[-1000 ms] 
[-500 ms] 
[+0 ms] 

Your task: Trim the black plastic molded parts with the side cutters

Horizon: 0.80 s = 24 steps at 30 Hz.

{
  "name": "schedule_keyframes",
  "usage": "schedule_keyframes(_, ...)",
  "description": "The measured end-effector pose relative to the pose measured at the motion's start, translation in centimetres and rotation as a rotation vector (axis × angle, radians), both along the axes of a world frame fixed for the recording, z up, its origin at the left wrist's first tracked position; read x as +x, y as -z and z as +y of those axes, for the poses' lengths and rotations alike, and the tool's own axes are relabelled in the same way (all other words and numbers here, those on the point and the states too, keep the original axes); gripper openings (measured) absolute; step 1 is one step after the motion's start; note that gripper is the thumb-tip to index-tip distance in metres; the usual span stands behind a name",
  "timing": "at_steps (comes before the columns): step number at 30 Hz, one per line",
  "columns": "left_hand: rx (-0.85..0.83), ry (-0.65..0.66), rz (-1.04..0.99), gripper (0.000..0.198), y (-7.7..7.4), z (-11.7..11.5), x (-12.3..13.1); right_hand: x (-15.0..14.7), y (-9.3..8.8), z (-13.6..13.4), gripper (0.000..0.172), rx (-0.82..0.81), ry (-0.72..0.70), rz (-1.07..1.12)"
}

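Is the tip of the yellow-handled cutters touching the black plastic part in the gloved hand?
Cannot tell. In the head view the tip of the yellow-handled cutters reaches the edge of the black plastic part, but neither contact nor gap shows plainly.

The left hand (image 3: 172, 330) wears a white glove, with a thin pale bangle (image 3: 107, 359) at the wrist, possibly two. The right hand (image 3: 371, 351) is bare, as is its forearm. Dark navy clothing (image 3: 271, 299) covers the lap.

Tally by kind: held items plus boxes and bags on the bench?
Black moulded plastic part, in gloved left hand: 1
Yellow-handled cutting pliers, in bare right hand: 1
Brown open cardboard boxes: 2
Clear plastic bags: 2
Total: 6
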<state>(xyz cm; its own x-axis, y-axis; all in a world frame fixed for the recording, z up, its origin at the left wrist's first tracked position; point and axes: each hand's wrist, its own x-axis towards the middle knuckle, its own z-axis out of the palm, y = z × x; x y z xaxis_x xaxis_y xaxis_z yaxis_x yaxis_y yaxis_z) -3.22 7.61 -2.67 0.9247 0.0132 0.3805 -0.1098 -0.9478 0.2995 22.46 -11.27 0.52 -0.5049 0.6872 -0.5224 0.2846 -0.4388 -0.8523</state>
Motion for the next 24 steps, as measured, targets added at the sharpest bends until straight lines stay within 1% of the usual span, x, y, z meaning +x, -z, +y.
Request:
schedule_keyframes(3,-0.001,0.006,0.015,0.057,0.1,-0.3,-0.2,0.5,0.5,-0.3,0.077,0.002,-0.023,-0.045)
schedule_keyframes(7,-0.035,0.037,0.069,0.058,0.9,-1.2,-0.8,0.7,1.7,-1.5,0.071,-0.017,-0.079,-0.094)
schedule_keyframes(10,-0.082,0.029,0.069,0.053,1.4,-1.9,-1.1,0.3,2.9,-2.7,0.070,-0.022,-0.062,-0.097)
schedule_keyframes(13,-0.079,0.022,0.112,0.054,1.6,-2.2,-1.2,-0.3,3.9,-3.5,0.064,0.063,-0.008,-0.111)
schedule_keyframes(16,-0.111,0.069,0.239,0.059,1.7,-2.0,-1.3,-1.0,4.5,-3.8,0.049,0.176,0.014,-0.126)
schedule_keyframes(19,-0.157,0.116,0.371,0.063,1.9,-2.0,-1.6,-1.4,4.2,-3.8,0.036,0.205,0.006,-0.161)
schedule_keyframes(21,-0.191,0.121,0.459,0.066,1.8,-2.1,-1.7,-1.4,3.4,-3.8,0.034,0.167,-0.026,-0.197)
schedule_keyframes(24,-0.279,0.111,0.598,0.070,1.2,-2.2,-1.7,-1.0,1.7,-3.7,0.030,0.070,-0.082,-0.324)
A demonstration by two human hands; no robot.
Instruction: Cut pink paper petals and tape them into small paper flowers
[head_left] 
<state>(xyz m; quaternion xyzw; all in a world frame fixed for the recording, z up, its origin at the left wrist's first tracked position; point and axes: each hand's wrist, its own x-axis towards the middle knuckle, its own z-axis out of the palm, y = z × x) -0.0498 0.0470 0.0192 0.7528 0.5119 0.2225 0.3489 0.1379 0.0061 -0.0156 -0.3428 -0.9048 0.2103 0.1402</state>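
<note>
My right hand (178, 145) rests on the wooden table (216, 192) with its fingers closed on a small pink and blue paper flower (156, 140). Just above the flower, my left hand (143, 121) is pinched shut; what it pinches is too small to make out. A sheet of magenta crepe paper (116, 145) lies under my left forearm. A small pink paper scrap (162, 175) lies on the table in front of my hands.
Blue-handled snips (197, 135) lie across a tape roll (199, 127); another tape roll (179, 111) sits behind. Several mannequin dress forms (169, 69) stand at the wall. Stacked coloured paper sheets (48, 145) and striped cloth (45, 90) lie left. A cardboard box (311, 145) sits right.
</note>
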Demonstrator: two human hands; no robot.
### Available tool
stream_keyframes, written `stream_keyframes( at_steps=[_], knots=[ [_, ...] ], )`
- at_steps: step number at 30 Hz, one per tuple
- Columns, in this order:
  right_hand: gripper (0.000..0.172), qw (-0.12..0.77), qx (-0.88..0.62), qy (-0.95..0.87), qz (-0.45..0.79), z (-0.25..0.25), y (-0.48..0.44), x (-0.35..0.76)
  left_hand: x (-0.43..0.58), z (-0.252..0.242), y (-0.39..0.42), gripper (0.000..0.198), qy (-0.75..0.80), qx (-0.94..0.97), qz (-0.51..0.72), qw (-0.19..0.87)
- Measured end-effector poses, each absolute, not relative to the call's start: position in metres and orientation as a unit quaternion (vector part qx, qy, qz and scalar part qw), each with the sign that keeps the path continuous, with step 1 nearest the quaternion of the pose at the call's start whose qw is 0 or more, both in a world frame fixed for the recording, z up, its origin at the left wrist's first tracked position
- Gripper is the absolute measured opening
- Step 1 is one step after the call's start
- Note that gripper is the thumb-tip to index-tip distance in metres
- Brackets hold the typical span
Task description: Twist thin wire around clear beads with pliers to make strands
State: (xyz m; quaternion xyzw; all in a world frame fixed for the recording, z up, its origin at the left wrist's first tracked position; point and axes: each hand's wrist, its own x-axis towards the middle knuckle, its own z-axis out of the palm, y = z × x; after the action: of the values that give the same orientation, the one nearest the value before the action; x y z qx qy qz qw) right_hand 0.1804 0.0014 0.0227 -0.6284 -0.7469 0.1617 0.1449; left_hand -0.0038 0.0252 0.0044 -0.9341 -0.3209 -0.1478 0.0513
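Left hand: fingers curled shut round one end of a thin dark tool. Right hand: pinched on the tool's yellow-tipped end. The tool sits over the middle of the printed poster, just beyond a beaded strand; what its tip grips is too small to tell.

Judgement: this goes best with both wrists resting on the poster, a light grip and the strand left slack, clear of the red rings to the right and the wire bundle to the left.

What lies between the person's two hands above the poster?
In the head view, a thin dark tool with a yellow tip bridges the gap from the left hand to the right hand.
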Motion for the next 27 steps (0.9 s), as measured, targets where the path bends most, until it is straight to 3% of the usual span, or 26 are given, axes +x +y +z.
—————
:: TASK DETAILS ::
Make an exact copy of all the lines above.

:: SOLUTION TO THIS EXERCISE ::
[-1000 ms] 
[-500 ms] 
[+0 ms] 

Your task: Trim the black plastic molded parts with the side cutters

Horizon: 0.80 s = 24 steps at 30 Hz.

{
  "name": "schedule_keyframes",
  "usage": "schedule_keyframes(_, ...)",
  "description": "The measured end-effector pose relative to the pose measured at the motion's start, translation in centimetres and rotation as a rotation vector (axis × angle, radians), both along the axes of a world frame fixed for the recording, z up, its origin at the left wrist's first tracked position; read x as +x, y as -z and z as +y of those axes, for the poses' lengths and rotations alike, and the tool's own axes are relabelled in the same way (all other words and numbers here, those on the point and the states too, keep the original axes); gripper openings (measured) absolute; step 1 is one step after the motion's start; note that gripper is the thumb-tip to index-tip distance in metres; the usual span stands behind a name",
  "timing": "at_steps (comes before the columns): step number at 30 Hz, one per line",
  "columns": "left_hand: rx (-0.85..0.83), ry (-0.65..0.66), rz (-1.04..0.99), gripper (0.000..0.198), y (-7.7..7.4), z (-11.7..11.5), x (-12.3..13.1); right_hand: x (-15.0..14.7), y (-9.3..8.8), z (-13.6..13.4), gripper (0.000..0.172), rx (-0.82..0.81), ry (-0.72..0.70), rz (-1.07..1.12)"
}

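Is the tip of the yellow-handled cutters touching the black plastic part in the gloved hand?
Cannot tell. In the head view the tip of the yellow-handled cutters reaches the edge of the black plastic part, but neither contact nor gap shows plainly.

The left hand (image 3: 172, 330) wears a white glove, with a thin pale bangle (image 3: 107, 359) at the wrist, possibly two. The right hand (image 3: 371, 351) is bare, as is its forearm. Dark navy clothing (image 3: 271, 299) covers the lap.

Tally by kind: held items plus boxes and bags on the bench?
Black moulded plastic part, in gloved left hand: 1
Yellow-handled cutting pliers, in bare right hand: 1
Brown open cardboard boxes: 2
Clear plastic bags: 2
Total: 6
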<state>(xyz cm; its own x-axis, y-axis; all in a world frame fixed for the recording, z up, its origin at the left wrist's first tracked position; point and axes: each hand's wrist, its own x-axis towards the middle knuckle, its own z-axis out of the palm, y = z × x; x y z xaxis_x xaxis_y xaxis_z yaxis_x yaxis_y yaxis_z) -3.22 7.61 -2.67 0.9247 0.0132 0.3805 -0.1098 -0.9478 0.2995 22.46 -11.27 0.52 -0.5049 0.6872 -0.5224 0.2846 -0.4388 -0.8523</state>
Motion for the next 24 steps, as measured, targets added at the sharpest bends until straight lines stay within 1% of the usual span, x, y, z meaning +x, -z, +y.
Request:
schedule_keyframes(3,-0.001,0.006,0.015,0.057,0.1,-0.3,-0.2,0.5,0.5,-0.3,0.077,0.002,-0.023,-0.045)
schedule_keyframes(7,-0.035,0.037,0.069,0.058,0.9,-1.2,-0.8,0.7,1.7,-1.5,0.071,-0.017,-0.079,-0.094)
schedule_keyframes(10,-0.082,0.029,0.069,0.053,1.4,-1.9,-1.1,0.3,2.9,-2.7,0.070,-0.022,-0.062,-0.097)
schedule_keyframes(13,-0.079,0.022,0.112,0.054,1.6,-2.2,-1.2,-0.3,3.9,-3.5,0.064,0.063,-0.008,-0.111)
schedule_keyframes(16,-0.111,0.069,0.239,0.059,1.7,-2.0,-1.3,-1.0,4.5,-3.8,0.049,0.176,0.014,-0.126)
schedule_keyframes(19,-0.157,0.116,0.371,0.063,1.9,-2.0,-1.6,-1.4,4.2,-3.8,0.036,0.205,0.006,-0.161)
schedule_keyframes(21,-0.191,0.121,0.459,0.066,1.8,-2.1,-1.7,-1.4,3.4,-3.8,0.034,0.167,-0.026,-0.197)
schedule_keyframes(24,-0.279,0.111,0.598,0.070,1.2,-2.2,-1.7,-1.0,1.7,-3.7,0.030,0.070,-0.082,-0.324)
A demonstration by two human hands; no robot.
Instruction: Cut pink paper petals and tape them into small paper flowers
[head_left] 
<state>(xyz m; quaternion xyzw; all in a world frame fixed for the recording, z up, its origin at the left wrist's first tracked position; point and axes: each hand's wrist, its own x-axis towards the middle knuckle, its own z-axis out of the palm, y = z × x) -0.0498 0.0470 0.0192 0.7528 0.5119 0.2225 0.3489 0.1379 0.0061 -0.0156 -0.3428 -0.9048 0.2103 0.1402</state>
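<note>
My right hand (178, 145) rests on the wooden table (216, 192) with its fingers closed on a small pink and blue paper flower (156, 140). Just above the flower, my left hand (143, 121) is pinched shut; what it pinches is too small to make out. A sheet of magenta crepe paper (116, 145) lies under my left forearm. A small pink paper scrap (162, 175) lies on the table in front of my hands.
Blue-handled snips (197, 135) lie across a tape roll (199, 127); another tape roll (179, 111) sits behind. Several mannequin dress forms (169, 69) stand at the wall. Stacked coloured paper sheets (48, 145) and striped cloth (45, 90) lie left. A cardboard box (311, 145) sits right.
</note>
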Demonstrator: two human hands; no robot.
### Available tool
stream_keyframes, written `stream_keyframes( at_steps=[_], knots=[ [_, ...] ], )`
- at_steps: step number at 30 Hz, one per tuple
- Columns, in this order:
  right_hand: gripper (0.000..0.172), qw (-0.12..0.77), qx (-0.88..0.62), qy (-0.95..0.87), qz (-0.45..0.79), z (-0.25..0.25), y (-0.48..0.44), x (-0.35..0.76)
  left_hand: x (-0.43..0.58), z (-0.252..0.242), y (-0.39..0.42), gripper (0.000..0.198), qy (-0.75..0.80), qx (-0.94..0.97), qz (-0.51..0.72), qw (-0.19..0.87)
- Measured end-effector poses, each absolute, not relative to the call's start: position in metres and orientation as a unit quaternion (vector part qx, qy, qz and scalar part qw), each with the sign that keeps the path continuous, with step 1 nearest the quaternion of the pose at the call's start whose qw is 0 or more, both in a world frame fixed for the recording, z up, its origin at the left wrist's first tracked position
- Gripper is the absolute measured opening
- Step 1 is one step after the call's start
- Note that gripper is the thumb-tip to index-tip distance in metres
- Brackets hold the typical span
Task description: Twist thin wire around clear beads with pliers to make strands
State: (xyz m; quaternion xyzw; all in a world frame fixed for the recording, z up, its origin at the left wrist's first tracked position; point and axes: each hand's wrist, its own x-axis towards the middle knuckle, its own z-axis out of the palm, y = z × x; after the action: of the values that give the same orientation, the one nearest the value before the action; x y z qx qy qz qw) right_hand 0.1804 0.0014 0.0227 -0.6284 -0.7469 0.1617 0.1449; left_hand -0.0038 0.0252 0.0044 -0.9341 -0.3209 -0.1478 0.0513
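Left hand: fingers curled shut round one end of a thin dark tool. Right hand: pinched on the tool's yellow-tipped end. The tool sits over the middle of the printed poster, just beyond a beaded strand; what its tip grips is too small to tell.

Judgement: this goes best with both wrists resting on the poster, a light grip and the strand left slack, clear of the red rings to the right and the wire bundle to the left.

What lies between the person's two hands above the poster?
In the head view, a thin dark tool with a yellow tip bridges the gap from the left hand to the right hand.
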Motion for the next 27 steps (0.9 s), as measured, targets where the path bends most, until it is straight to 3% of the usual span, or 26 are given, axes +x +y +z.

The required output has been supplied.